Every line in the data below from the one containing "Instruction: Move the" down to the one containing "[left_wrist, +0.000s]", both included, must be retyped exactly; no other line is to appear.

(Dataset records)
|---|
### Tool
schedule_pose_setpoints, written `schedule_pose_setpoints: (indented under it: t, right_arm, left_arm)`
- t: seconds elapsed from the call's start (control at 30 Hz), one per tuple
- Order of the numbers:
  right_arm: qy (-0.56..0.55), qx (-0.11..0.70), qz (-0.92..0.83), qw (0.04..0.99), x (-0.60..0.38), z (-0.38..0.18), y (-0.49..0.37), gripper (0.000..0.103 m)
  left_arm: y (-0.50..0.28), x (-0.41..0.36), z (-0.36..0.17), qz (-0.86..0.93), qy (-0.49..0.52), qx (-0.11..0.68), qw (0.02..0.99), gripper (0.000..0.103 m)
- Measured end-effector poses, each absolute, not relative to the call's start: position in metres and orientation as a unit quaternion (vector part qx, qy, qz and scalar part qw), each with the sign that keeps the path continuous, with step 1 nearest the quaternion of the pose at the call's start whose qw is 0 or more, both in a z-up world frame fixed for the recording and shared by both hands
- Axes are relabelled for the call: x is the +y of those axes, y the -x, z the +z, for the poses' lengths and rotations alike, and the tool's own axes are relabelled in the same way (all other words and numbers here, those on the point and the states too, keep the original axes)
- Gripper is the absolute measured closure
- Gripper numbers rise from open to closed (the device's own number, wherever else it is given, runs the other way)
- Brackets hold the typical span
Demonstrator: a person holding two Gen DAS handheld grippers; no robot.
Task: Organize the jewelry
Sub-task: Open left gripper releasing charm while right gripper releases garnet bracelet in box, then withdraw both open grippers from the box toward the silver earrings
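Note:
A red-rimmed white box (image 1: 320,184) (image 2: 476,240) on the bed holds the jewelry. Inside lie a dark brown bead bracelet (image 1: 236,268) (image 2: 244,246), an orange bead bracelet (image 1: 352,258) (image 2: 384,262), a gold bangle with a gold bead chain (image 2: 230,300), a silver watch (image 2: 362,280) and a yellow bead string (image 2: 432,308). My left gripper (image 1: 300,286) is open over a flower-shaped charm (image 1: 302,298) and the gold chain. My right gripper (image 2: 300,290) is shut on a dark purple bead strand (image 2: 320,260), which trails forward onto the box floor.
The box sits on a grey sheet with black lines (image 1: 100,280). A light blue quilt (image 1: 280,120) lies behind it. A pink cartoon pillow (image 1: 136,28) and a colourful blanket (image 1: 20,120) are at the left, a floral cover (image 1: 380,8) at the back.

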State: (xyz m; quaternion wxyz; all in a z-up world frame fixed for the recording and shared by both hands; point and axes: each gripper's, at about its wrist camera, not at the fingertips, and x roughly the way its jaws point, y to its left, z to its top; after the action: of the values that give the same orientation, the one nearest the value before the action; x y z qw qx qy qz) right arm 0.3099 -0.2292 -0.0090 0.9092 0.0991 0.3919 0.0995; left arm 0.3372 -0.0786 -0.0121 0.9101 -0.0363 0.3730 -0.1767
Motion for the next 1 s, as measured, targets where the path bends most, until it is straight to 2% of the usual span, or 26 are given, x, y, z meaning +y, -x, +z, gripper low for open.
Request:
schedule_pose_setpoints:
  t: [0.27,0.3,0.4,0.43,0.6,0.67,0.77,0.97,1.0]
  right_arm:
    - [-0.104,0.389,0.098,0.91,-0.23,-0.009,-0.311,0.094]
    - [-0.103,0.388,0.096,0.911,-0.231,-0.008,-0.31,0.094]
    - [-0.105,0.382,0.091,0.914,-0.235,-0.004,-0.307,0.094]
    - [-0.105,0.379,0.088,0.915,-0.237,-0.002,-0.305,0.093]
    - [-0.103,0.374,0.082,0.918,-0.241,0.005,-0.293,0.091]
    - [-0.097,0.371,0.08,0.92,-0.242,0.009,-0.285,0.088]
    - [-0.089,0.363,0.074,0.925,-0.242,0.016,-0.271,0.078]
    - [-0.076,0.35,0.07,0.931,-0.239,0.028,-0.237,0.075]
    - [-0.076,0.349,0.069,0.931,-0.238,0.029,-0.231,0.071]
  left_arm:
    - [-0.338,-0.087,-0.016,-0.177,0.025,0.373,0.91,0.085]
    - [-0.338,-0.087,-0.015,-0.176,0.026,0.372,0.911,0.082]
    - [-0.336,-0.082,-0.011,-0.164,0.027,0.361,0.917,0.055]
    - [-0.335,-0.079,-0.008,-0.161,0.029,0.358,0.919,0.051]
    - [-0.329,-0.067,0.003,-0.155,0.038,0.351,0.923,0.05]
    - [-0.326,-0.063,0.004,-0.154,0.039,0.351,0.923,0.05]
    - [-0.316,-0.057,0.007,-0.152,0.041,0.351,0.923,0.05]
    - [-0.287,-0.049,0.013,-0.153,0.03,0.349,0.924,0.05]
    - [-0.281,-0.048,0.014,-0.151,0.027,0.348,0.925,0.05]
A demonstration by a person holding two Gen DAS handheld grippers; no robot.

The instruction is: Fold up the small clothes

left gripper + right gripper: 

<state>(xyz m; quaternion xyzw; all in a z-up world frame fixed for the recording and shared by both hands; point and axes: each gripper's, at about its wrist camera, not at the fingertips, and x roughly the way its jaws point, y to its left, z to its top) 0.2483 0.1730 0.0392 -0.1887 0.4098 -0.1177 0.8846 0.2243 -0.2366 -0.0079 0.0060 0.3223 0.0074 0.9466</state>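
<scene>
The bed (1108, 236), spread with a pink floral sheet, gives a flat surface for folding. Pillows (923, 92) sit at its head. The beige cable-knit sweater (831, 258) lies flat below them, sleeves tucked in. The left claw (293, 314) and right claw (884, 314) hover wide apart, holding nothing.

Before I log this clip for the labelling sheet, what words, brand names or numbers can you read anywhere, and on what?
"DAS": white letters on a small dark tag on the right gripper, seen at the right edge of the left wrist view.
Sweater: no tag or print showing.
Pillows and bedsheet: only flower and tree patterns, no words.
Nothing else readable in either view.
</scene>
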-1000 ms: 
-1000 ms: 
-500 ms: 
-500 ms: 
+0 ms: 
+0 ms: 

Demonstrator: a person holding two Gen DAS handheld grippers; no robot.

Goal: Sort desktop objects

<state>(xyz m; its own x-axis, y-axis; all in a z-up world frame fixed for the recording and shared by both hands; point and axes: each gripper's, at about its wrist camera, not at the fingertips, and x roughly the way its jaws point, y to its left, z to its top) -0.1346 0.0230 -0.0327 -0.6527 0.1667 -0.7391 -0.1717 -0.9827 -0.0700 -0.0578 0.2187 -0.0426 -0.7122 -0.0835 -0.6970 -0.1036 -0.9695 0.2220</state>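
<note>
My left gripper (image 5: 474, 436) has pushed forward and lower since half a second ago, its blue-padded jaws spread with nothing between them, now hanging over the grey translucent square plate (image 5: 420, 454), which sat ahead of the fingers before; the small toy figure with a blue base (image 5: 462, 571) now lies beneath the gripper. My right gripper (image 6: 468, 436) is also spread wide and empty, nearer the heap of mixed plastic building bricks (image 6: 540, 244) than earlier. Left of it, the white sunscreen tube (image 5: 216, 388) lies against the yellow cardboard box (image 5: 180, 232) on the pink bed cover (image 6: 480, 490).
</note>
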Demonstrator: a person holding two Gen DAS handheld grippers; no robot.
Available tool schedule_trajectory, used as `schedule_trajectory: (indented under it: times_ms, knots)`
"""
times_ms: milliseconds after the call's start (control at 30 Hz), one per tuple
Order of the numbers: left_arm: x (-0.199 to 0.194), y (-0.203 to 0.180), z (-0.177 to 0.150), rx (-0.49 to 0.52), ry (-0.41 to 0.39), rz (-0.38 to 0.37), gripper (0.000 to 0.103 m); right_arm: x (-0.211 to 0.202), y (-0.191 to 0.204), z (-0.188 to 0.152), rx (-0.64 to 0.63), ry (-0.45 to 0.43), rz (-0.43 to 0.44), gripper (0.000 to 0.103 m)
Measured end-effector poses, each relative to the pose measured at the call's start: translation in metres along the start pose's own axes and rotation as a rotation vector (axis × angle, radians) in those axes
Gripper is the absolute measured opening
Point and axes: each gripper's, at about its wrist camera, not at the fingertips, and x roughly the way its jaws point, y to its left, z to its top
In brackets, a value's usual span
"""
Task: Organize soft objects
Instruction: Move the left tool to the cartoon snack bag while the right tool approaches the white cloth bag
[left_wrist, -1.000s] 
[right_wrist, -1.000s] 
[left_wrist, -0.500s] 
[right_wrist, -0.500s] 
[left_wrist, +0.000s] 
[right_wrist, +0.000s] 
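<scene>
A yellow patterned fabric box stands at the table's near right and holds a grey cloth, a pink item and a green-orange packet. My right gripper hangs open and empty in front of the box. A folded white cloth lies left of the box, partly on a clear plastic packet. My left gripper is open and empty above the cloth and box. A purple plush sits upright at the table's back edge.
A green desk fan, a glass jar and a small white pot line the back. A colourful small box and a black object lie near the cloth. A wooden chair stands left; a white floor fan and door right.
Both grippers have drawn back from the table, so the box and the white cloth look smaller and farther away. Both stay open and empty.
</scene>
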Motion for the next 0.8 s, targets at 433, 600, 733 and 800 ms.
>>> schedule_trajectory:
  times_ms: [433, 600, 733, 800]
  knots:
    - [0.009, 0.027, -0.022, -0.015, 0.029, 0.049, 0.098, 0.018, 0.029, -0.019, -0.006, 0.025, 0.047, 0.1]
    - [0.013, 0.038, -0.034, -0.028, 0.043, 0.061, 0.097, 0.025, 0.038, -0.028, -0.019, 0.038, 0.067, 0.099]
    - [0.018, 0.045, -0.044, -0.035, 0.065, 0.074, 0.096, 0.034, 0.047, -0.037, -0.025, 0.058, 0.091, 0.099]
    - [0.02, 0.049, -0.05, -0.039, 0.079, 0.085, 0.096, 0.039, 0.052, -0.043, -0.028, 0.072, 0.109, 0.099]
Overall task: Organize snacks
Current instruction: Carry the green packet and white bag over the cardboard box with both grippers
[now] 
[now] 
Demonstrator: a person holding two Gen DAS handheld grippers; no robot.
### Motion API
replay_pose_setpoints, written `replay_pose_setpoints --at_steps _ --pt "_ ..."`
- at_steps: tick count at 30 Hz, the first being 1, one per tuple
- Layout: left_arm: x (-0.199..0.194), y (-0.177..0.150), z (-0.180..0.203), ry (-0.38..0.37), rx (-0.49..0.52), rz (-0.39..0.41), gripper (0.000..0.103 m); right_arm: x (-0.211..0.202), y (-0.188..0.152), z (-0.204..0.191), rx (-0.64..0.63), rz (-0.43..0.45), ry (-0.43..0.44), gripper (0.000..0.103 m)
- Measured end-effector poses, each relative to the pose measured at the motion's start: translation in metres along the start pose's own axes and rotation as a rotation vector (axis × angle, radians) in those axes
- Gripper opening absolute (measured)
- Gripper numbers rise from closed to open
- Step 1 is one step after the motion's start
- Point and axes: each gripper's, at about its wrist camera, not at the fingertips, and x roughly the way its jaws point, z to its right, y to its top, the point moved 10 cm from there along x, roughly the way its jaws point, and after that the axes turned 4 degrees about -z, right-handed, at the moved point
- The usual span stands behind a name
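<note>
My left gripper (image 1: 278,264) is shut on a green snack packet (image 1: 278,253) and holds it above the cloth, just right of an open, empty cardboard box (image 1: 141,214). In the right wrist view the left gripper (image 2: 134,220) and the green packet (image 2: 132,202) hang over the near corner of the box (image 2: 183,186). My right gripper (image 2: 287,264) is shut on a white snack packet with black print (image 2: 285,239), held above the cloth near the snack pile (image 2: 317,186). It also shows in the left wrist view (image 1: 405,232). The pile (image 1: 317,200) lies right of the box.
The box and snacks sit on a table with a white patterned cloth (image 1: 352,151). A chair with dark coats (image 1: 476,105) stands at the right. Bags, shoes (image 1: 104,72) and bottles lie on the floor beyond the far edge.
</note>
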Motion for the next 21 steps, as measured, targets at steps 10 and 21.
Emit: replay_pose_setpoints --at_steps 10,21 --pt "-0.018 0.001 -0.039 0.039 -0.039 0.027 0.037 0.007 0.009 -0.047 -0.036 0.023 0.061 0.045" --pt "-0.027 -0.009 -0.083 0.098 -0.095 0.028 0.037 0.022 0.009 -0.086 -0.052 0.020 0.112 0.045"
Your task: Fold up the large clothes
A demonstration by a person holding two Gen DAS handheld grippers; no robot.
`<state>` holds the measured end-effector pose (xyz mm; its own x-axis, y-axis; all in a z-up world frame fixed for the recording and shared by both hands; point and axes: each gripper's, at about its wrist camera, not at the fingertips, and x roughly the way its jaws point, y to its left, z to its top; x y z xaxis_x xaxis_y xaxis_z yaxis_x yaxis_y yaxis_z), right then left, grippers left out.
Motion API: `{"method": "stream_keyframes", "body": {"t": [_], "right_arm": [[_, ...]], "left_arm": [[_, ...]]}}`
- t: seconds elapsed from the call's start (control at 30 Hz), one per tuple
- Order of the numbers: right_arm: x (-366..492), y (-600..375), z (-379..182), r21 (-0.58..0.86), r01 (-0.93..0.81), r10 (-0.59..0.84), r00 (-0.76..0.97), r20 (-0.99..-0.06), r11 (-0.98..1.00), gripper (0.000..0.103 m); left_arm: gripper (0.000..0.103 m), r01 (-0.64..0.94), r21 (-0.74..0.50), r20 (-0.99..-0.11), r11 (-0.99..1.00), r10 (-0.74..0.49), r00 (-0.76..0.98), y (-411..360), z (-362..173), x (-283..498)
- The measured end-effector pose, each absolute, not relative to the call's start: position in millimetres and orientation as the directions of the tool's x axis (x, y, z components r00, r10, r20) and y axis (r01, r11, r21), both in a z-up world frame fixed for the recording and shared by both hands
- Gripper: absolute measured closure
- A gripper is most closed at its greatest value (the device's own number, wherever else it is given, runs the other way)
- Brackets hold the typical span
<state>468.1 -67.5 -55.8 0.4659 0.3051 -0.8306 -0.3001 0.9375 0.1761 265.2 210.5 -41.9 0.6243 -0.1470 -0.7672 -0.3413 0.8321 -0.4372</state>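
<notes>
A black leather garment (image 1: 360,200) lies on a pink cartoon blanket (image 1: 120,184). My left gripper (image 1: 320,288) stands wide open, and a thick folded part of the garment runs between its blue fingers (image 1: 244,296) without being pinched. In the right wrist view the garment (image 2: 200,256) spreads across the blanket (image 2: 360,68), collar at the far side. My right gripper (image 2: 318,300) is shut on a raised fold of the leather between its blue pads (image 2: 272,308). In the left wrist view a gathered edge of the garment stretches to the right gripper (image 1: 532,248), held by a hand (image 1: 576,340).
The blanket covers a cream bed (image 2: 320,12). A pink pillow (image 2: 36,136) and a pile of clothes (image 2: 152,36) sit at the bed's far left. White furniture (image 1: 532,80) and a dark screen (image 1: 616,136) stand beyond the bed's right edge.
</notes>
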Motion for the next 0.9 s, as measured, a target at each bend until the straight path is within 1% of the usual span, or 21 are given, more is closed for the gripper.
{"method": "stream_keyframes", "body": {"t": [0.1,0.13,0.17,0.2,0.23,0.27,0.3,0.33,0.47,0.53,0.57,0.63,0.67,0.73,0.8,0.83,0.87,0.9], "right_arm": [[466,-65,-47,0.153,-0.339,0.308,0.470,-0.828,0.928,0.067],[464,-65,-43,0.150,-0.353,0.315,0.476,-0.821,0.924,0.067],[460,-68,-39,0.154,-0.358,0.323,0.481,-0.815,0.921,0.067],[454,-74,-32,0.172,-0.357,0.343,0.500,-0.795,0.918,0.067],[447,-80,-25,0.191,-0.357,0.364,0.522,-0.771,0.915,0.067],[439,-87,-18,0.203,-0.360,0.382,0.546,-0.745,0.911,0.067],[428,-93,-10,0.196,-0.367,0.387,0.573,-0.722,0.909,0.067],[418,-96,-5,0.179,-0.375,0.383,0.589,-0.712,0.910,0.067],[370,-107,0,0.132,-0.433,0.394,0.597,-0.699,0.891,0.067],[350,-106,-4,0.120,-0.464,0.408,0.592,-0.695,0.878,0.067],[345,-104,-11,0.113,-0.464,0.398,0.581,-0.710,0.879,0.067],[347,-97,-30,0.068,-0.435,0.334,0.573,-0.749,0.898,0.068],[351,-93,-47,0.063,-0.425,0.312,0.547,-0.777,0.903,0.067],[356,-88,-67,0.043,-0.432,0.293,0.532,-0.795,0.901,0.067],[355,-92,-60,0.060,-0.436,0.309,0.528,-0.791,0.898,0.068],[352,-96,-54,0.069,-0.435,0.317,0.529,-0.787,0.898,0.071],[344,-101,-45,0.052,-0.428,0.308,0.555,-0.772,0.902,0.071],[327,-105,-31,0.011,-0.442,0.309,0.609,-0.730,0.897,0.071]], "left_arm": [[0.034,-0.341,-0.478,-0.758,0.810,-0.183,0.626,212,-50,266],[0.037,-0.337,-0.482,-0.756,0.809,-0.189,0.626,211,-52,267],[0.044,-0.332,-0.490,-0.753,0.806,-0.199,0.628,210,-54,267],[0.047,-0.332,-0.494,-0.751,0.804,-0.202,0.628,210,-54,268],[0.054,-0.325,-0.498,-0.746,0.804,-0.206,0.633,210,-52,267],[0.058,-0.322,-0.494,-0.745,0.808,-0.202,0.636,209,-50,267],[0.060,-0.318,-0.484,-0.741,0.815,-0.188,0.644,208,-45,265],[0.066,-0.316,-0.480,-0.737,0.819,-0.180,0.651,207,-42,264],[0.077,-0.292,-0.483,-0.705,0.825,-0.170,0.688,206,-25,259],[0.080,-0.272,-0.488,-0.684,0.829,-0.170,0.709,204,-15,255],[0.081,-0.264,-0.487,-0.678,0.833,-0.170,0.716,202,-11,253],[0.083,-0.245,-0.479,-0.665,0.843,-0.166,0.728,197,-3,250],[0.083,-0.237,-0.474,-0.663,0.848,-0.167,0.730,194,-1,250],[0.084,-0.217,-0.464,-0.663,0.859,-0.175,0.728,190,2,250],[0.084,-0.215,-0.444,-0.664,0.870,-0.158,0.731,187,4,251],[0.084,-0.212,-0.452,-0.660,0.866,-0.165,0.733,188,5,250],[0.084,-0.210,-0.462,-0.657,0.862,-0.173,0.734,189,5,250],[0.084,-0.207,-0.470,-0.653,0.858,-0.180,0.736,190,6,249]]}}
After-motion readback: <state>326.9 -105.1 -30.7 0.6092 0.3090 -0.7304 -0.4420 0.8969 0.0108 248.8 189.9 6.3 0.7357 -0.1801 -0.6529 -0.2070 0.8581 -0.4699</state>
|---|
# OUTPUT OF THE TASK:
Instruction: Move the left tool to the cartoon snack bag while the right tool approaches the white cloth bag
[left_wrist, -1.000s] 
[right_wrist, -1.000s] 
[left_wrist, -0.500s] 
[right_wrist, -0.500s] 
[left_wrist, +0.000s] 

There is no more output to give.